Android security

'Fake ID' is an important find, but Google Play and Play Services updates mean many users are already protected

Today security research firm BlueBox — the same company that uncovered the so-called Android "Master Key" vulnerability — has announced the discovery of a bug in the way Android handles the identity certificates used to sign applications. The vulnerability, which BlueBox has dubbed "Fake ID," allows malicious apps to associate themselves with certificates from legitimate apps, thus gaining access to stuff they shouldn't have access to.

Security vulnerabilities like this sound scary, and we've already seen one or two hyperbolic headlines today as this story has broken. Nevertheless, any bug that lets apps do things they're not supposed to is a serious problem. So let's sum up what's going on in a nutshell, what it means for Android security, and whether it's worth worrying about ...

Update: We've updated this article to reflect confirmation from Google that both the Play Store and "verify apps" feature have indeed been updated to address the Fake ID bug. This means the vast majority of active Google Android devices already have some protection from this issue, as discussed later in the article. Google's statement in full can be found at the end of this post.

Certs

The problem — Dodgy certificates

'Fake ID' stems from a bug in the Android package installer.

According to BlueBox, the vulnerability stems from an issue in the Android package installer, the part of the OS that handles the installation of apps. The package installer apparently doesn't properly verify the authenticity of digital certificate "chains," allowing a malicious certificate to claim it's been issued by a trusted party. That's a problem because certain digital signatures provide apps privileged access to some device functions. With Android 2.2-4.3, for instance, apps bearing Adobe's signature are given special access to webview content — a requirement for Adobe Flash support that if misused could cause problems. Similarly, spoofing the signature of an app that has privileged access to the hardware used for secure payments over NFC might let a malicious app intercept sensitive financial info.

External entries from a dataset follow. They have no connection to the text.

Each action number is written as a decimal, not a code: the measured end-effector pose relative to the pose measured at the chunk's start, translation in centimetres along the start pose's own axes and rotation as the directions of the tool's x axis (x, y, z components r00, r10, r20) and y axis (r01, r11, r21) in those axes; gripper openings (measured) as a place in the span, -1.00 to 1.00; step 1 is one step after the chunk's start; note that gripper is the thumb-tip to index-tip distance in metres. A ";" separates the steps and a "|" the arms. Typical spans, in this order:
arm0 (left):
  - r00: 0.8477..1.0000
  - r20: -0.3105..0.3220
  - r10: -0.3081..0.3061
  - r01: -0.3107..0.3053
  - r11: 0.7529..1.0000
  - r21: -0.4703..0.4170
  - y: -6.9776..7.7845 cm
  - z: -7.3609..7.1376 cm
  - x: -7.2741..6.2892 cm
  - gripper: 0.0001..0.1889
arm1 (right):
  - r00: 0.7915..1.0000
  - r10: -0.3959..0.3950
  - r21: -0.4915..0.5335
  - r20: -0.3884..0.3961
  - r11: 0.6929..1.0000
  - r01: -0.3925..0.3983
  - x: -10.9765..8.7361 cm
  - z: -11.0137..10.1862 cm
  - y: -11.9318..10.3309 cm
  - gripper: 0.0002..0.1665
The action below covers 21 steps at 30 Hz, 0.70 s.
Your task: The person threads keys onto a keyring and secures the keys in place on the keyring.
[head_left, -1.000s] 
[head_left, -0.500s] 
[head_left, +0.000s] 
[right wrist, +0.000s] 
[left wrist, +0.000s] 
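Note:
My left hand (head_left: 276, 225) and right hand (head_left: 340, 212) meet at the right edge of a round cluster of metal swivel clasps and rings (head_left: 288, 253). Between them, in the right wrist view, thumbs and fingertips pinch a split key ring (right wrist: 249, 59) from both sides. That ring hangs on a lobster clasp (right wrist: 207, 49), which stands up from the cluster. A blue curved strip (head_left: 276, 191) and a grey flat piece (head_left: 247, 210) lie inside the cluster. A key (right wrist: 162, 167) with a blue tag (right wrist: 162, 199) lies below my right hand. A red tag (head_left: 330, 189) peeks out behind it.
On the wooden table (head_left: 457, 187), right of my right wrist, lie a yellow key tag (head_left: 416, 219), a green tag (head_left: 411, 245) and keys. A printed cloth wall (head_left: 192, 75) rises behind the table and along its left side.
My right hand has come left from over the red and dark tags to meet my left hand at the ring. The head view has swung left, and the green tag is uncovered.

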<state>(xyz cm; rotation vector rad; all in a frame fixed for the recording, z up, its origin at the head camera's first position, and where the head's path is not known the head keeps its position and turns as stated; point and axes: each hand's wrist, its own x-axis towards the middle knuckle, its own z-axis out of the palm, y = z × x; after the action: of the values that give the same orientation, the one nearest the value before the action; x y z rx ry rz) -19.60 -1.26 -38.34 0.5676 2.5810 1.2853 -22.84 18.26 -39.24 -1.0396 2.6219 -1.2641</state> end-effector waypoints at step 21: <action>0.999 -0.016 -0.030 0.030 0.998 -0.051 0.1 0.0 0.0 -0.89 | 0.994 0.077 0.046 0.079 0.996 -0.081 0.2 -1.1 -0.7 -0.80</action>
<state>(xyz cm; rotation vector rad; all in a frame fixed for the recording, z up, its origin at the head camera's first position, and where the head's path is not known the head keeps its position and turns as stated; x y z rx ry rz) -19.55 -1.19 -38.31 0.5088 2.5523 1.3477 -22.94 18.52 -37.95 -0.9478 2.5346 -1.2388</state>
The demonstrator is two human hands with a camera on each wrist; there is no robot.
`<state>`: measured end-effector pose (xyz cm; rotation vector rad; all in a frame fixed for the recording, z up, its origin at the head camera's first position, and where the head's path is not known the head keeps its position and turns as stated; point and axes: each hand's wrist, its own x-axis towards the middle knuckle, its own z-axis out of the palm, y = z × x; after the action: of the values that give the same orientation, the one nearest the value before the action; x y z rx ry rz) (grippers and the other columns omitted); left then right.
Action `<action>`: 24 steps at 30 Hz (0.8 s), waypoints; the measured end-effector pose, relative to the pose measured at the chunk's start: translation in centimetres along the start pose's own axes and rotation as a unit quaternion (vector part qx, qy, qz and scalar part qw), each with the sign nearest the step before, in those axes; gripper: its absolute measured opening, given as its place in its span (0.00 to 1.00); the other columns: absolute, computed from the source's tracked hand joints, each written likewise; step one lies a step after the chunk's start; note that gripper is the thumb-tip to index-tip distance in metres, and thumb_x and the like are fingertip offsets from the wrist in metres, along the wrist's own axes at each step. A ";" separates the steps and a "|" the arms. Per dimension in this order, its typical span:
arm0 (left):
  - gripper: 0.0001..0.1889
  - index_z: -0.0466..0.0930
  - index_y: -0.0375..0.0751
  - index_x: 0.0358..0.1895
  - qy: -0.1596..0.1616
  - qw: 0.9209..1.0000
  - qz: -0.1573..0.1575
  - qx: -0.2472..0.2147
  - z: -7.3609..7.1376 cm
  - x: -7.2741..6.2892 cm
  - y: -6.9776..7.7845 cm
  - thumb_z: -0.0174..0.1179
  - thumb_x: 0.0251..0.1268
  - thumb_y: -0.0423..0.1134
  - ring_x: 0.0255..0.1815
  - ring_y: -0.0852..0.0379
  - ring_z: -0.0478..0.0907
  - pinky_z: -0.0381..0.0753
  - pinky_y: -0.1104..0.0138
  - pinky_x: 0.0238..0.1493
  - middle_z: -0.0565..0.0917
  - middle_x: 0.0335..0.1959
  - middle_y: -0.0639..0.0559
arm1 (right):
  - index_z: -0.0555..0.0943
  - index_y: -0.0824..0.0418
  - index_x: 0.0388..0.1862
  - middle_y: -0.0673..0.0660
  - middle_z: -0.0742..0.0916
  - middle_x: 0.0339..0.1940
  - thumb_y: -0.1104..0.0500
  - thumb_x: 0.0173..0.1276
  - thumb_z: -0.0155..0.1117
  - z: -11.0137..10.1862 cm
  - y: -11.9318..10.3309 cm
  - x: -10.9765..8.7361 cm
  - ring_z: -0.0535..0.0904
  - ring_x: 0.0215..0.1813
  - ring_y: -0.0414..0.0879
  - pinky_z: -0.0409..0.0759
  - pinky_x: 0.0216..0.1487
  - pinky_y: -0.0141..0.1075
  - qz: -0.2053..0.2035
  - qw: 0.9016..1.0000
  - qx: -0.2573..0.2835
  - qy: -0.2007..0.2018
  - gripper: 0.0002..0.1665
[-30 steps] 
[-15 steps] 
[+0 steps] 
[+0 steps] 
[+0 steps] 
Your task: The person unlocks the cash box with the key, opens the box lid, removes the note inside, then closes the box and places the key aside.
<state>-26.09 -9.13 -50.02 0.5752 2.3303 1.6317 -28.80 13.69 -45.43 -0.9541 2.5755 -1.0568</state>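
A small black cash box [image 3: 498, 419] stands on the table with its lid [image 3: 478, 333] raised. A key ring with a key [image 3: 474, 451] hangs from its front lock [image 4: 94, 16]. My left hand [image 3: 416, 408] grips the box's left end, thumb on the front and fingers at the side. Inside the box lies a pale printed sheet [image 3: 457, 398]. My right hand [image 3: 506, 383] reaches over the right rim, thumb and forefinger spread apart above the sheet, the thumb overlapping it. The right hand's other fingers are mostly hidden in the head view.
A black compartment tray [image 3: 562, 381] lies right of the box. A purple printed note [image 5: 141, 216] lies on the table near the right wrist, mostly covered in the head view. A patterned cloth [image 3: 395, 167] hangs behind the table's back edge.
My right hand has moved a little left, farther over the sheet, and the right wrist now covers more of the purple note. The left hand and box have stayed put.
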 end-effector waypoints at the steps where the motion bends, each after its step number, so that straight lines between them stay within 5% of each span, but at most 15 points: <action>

More worryingly, a malicious certificate could also be used to impersonate certain remote device management software, such as 3LM, which is used by some manufacturers and grants extensive control over a device.

As BlueBox researcher Jeff Foristall writes:

"Application signatures play an important role in the Android security model. An application's signature establishes who can update the application, what applications can share it's [sic] data, etc. Certain permissions, used to gate access to functionality, are only usable by applications that have the same signature as the permission creator. More interestingly, very specific signatures are given special privileges in certain cases."

While the Adobe/webview issue doesn't affect Android 4.4 (because the webview is now based on Chromium, which doesn't have the same Adobe hooks), the underlying package installer bug apparently continues to affect some versions of KitKat. In a statement given to Android Central Google said, "After receiving word of this vulnerability, we quickly issued a patch that was distributed to Android partners, as well as to the Android Open Source Project."

Given that BlueBox says it informed Google in April, it's likely any fix will have been included in Android 4.4.3, and possibly some 4.4.2-based security patches from OEMs. (See this code commit — thanks Anant Shrivastava.) Initial testing with BlueBox's own app shows that the European LG G3, Samsung Galaxy S5 and HTC One M8 are not affected by Fake ID. We've reached out to the major Android OEMs to find out which other devices have been updated.

Google says there's no evidence 'Fake ID' is being exploited in the wild.

As for the specifics of the Fake ID vuln, Forristal says he'll reveal more about at the Black Hat Conference in Las Vegas on Aug. 2. In its statement, Google said it had scanned all apps in its Play Store, and some hosted in other app stores, and found no evidence that the exploit was being used in the real world.

Verify apps

The solution — Fixing Android bugs with Google Play

Through Play Services, Google can effectively neuter this bug across most of the active Android ecosystem.

Fake ID is a serious security vulnerability that if properly targeted could allow an attacker to do serious damage. And as the underlying bug has only recently been addressed in AOSP, it might appear that the great majority of Android phones are open to attack, and will remain so for the foreseeable future. As we've discussed before, the task of getting the billion or so active Android phones updated is an enormous challenge, and "fragmentation" is a problem that's built into Android's DNA. But Google has a trump card to play when dealing with security issues like this — Google Play Services.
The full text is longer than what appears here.